Silvia Ferrara – Feltrinelli Editore
Il libro uscì nel 2019. Cominciai a leggerlo all’inizio del 2020, ma l’epidemia di Covid lo portò su un binario morto dove è rimasto fino ad alcune settimane fa.
Silvia Ferrara ci prende per mano e ci porta in sorvolo sull’intero pianeta per provare a svelare il mistero nel quale è ancora avvolta l’invenzione della scrittura e lo fa con una scrittura divertente, spiritosa e leggera, ma non per questo meno rigorosa e scientifica. Riesce a coinvolge il lettore in un argomento che potrebbe risultare ostico ai più.
Chi di noi non ricorda quando alle elementari la maestra ci diceva che la scrittura ebbe origine una sola volta in quella terra fertile tra il Tigri e l’Eufrate: la Mesopotamia. Il cuneiforme era la prima ed unica scrittura dalla quale discendevano tutte le altre. La convinzione era talmente radicata che si parlava di ‘monogenesi’.
Ora si sa che le cose non stanno così. Di quattro scritture originali, da zero, senza alcuna influenza esterna, si è certi: in Egittto, Cina, Mesopotamia e Mesoamerica. Esistono ancora circa dodici scritture antiche non decodificate, tutte nate sulle isole, tra cui ‘Il disco di Festo’ Isola di Creta e il ‘Rongo rongo’ Isola di Pasqua, solo per citarne un paio.
Chi di noi non ritiene la scrittura un processo culturale, scagli la prima pietra! La scrittura non è stata inventata a tavolino, è un affare di tanti, un’invenzione sociale. Scrive l’autrice: “La scrittura inventata, soprattutto quella inventata dal niente, è invece l’esito di un processo, di azioni coordinate, cumulative, graduali. La scrittura come sistema completo, strutturato e organizzato è affare di tanti. Questi tanti, comunicano, scambiano opinioni, litigano e poi si mettono d’accordo, per arrivare ad un repertorio di segni comune, concordato e standard. La scrittura non è stata inventata in un batter d’occhio, è una macchina piena di ingranaggi, che spesso ha preso il tempo di più generazioni. Siamo portati a pensare che la scrittura sia un processo culturale e non congenito Che sia una tecnologia, un oggetto, un manufatto. Eppure le forme dei segni seguono le forme della natura intorno a noi, e i suoi contorni. Si accordano all’anatomia della nostra percezione visiva.”

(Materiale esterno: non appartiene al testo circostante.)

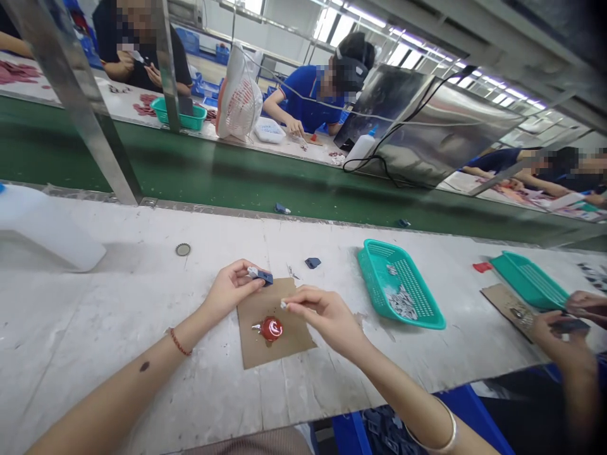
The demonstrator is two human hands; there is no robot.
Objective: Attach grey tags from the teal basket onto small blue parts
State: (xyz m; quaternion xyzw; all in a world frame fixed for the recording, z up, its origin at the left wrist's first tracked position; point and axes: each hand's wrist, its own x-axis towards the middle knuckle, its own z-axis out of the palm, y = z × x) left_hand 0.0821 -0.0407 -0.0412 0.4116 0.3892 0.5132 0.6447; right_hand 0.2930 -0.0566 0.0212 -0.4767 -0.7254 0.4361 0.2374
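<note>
My left hand (232, 283) is closed round a small dark blue plastic part (263, 276) with a pale piece at its left end. To the right of it, my right hand (327, 311) pinches a tiny whitish piece (284, 304) between thumb and fingertips. Both hands hover around a brown cardboard sheet (251, 354). On that sheet lies a round, glossy red object (272, 328) with a small metallic nozzle pointing left. Another dark blue part (313, 263) rests on the table just beyond the hands.
A green basket (367, 278) with small grey-white pieces stands at right. A bottle cap (183, 249) and a white jug (47, 227) are at left. Behind the table runs a green conveyor belt (227, 180) carrying dark parts. At far right, a co-worker's hands (564, 335) hold a dark piece.
</note>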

L’arte fa da trampolino di lancio alla scrittura. Dal disegno al segno. I simboli sono vecchi quanto l’uomo, siamo una specie dominata dai simboli. Le scritture primarie, originali, partono da un set di segni figurativi che rappresentano cose del mondo. I gradi di realizzazione sono vari, ma l’iconicità c’è sempre. Gli emoji e i disegni stilizzati delle gif di cui facciamo un uso smodato nella comunicazione in internet e sui social cosa sono? Con gli emoji stiamo tornando ai geroglifici, con le gif ai pittogrammi. Icone ripetute, coerenza narrativa, story-telling sono il salto verso la notazione del suono. La scrittura è un fatto recente, non ha modificato il nostro DNA, serve impararla e lo si fa con fatica, ma gli effetti sono dirompenti, come scrive l’autrice: “ Leggere ha un effetto dirompente su ciascuno di noi. Esperimenti di risonanza magnetica cerebrale hanno dimostrato che imparare a leggere riconfigura il sistema cognitivo. Vedere segni scritti, attiva delle ampie aree della corteccia cerebrale e lo fa in modo molto più evidente negli individui alfabetizzati. Le aree coinvolte sono la corteccia occipitale destra, che si occupa della percezione visiva, e un’area locale della corteccia occipito-temporale Quest’area è stata denominata “visual word form area” (VWFA) proprio perchè risponde attivamente alle parole scritte. Questa è la buca delle lettere dove vanno a finire le parole, anche quelle che state leggendo ora. Ed è accesa proprio ora.
Con la sua invenzione , non si è ridisegnato il sistema operativo del nostro cervello. Ma c’è stata lo stesso una rivoluzione. I nostri neuroni hanno imparato a riciclare parti preposte a captare altro e le hanno usate per captare i segni. Le aree programmate per riconoscere forme e contorni degli oggetti sono state utilizzate per distinguere le forme dei segni di scrittura.”
Note biografiche: Silvia Ferrara è professore ordinario di Civiltà Egee all’Università di Bologna. Ha studiato all’University College di Londra e all’Università di Oxford e, dopo diversi anni come ricercatrice in Archeologia e Linguistica a Oxford, è tornata in Italia. Nel 2017 il suo progetto di ricerca ha vinto il Consolidator Grant dell’European Research Council.